О дальнейшей судьбе Ольги Павловны Голышевой известно, что она была на войне, служила медицинской сестрой, награждалась. Есть сведения, что, несмотря на неоднократные ранения, дошла до Берлина. После войны работала инкассатором в финчасти одной из служб ВВС Московского военного округа, которыми тогда командовал Василий Сталин. Жила Ольга у своей тетки и поддерживала теплые отношения с А. С. Аллилуевой. Умерла она рано, сорока восьми лет, в 1957 году. Похоронена в Москве на Головинском кладбище. По словам Евгения Яковлевича, лишь один раз мать воспользовалась родством со Сталиным. Попросила министра обороны зачислить сына в Военно-воздушную академию. Маленков тогда ответил: «Приветствую первого внука Сталина, который хочет учиться военному делу». Сейчас ее и Якова Иосифовича сын, Евгений Джугашвили, отставной полковник, кандидат наук, бывший преподаватель академии Генерального штаба. Евгений Яковлевич говорит: «Преклоняюсь перед Сталиным и в том же духе воспитал своих детей. Критику Сталина, точнее сказать, поношение его не воспринимаю. Охаивание деятельности Сталина идет в „одностороннем порядке“. Все средства массовой информации закрыты для тех, кто мог бы высказать что-то в защиту Сталина… В день рождения Сталина, 21 декабря, я с детьми и некоторыми моими решительными друзьями обычно возлагаем цветы на его могилу на Красной площади».

…В то самое время, когда Ольга Голышева носила под сердцем плод короткой любви, Яков познакомился с Юлией Мельцер. Познакомила их Анна Аллилуева, знавшая Юлю еще по Украине, где её муж, Николай Бессараб, служил под началом Станислава Реденса, мужа Анны. Юля была одесситка, дочь купца второй гильдии, еврея по национальности, который после революции пытался уехать за границу. Приятель-обувщик даже сделал ему тайнички в каблуках ботинок для денег и ценных бумаг. Однако чекисты эти хитрости разгадали, уехать не удалось. Красавица Юля вышла замуж, потом устроилась в танцевальную труппу и ездила с ней по гастролям, в основном, по Украине. Тут-то её и увидел Николай Бессараб и увел от мужа.

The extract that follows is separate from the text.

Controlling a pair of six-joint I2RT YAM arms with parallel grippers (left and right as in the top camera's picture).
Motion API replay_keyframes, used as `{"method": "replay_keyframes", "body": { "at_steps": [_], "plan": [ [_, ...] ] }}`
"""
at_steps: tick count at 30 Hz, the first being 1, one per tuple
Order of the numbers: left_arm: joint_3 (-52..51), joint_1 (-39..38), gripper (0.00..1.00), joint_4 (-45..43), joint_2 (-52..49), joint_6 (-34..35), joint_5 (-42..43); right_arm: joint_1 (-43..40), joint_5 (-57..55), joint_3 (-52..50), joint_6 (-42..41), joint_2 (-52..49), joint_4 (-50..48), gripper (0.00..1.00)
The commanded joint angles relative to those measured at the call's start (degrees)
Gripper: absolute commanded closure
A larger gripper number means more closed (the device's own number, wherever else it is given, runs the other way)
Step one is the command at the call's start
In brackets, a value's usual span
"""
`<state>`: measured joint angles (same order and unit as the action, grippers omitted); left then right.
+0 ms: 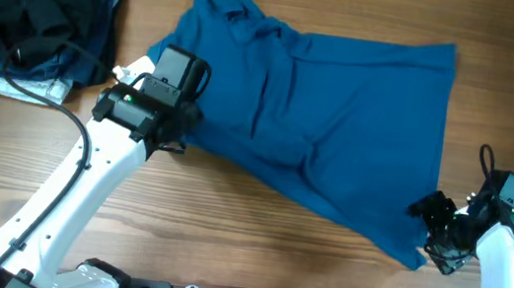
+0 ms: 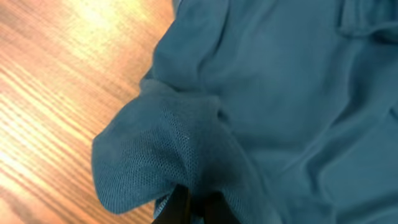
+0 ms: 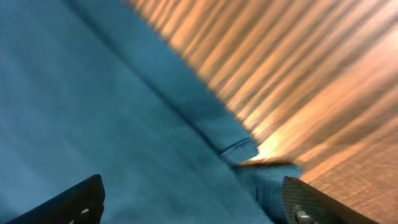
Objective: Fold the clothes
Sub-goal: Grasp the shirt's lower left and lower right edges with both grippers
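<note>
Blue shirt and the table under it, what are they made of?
The blue shirt looks like soft knitted mesh cloth, matte: tiny holes show in the bunched fold. The table looks like wood, or maybe a wood-print top: long grain lines, with a slight shine where light hits.

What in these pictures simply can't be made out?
Left wrist: fingers of the left gripper, nearly buried in the bunched blue shirt.
Right wrist: the shirt's corner between the fingers of the right gripper, smeared by motion blur.
Overhead: how many garments the dark clothes pile holds; too small and tangled.
</note>
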<state>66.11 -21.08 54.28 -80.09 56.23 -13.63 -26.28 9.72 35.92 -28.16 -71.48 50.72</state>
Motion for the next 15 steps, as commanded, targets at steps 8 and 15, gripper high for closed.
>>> {"method": "replay_keyframes", "body": {
  "at_steps": [8,15],
  "plan": [
    [0.50,0.42,0.96,-0.57,-1.64,-0.52,-1.40,5.90,3.58,-0.04,2.54,-3.74,2.43,0.14],
    [0.48,0.42,0.96,-0.28,-4.57,-0.50,-1.18,6.21,5.84,-0.04,0.79,-9.68,4.98,0.52]
  ]
}}
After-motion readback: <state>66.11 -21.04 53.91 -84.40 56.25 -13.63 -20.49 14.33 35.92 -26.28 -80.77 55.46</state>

Яков влюбился в Юлю безумно. Она тоже не осталась безразличной, вроде бы даже стала инициатором знакомства: ведь Яков был, как уже сказано, тоже очень красив, образован, к тому же с горячей грузинской кровью – как тут устоять? Ну, а уж когда узнала, чей он сын…

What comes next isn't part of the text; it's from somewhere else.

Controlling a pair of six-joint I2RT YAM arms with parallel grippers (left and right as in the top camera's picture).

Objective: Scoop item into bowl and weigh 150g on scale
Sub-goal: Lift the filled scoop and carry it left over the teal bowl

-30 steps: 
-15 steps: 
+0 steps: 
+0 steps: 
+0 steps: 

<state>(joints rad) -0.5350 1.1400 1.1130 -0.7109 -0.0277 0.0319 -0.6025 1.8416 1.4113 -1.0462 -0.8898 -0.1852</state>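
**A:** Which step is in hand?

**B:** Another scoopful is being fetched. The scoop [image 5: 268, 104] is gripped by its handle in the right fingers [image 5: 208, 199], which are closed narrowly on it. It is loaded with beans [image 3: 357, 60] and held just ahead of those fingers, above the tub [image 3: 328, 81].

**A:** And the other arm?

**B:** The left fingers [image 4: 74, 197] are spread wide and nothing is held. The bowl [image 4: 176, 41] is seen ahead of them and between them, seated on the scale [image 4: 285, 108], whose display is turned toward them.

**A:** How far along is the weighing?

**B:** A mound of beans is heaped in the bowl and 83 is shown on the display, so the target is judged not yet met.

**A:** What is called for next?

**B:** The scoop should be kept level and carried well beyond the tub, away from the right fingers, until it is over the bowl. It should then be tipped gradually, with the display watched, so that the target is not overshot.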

Словом, после нескольких романтических встреч с Яковом она пришла к нему домой с чемоданами и осталась жить. Осенью того же 1935 года их брак был зарегистрирован. Есть разные сведения о том, как Сталин встретил новую невестку. Кто говорит, что с неприязнью, поскольку еврейка. Кто утверждает, что радушно: «Отправляясь в Зубалово знакомиться с Дедом, Ма была совершенно спокойна, – вспоминает дочь Якова и Юлии Галина. – Она не сомневалась, что понравится «старику». Обиженный за «старика», папа изо всех сил пытался настроить её на более торжественный лад…

Ма оказалась права. Все прошло отлично. «Старик» без конца шутил, кормил Ма с вилки и первый тост поднял в её честь».

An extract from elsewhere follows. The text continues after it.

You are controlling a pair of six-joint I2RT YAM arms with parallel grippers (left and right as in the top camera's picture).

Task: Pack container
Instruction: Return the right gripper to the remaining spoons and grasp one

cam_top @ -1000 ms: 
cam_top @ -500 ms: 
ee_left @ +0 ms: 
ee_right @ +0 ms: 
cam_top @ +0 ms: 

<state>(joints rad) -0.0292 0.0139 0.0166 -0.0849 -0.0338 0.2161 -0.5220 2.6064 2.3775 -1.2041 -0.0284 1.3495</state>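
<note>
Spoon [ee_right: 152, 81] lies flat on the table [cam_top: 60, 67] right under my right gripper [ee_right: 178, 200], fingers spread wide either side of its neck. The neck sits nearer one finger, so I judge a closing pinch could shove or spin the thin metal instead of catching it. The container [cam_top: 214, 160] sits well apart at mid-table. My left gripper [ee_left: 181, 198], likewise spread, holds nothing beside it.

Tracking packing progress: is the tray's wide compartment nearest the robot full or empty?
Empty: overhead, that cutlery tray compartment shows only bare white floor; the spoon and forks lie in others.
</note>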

О том же пишет и дочь Павла Аллилуева Кира Политковская: «Мама присутствовала в тот момент, когда Яша привел первый раз Юлю к Сталину. Всем на удивление, она Иосифу Виссарионовичу очень понравилась. Что и говорить, Юлия Исааковна знала, как произвести впечатление на мужчину, даже восточного. Оделась во все черное, со вкусом, смущалась, потупив глаза, всё больше помалкивала. Словом, умела, где надо, вести себя. Сталину всё это пришлось по душе. И когда молодые ушли, он сказал маме: «Какая красивая, милая женщина!»

Да, «родственная» ревность тут выглядывает из-за каждого слова…

Молодым дали поначалу двухкомнатную квартиру, а перед рождением Галины в 1938 году переселили в четырехкомнатную.

Когда Сталин узнал о том, что Яков попал в плен, Юлю арестовали. По правилу того времени так поступали и с другими женами попавших в плен офицеров Красной Армии (немцы, кстати, тоже своим благодарности не выписывали). «Гулю», маленькую дочку Якова, Сталин взял в свою семью, поручив 16-летней Светлане и ее старой няне, Александре Андреевне, заботу о ребенке. А через два года после тщательной проверки, Юлию Мельцер выпустили. Галина росла тихо, училась в обычной московской школе, с дедом виделась редко. Но Сталин помнил о ней и, давая деньги «на жизнь» Светлане Аллилуевой, всегда добавлял второй пакет: «А это дашь Яшиной дочке».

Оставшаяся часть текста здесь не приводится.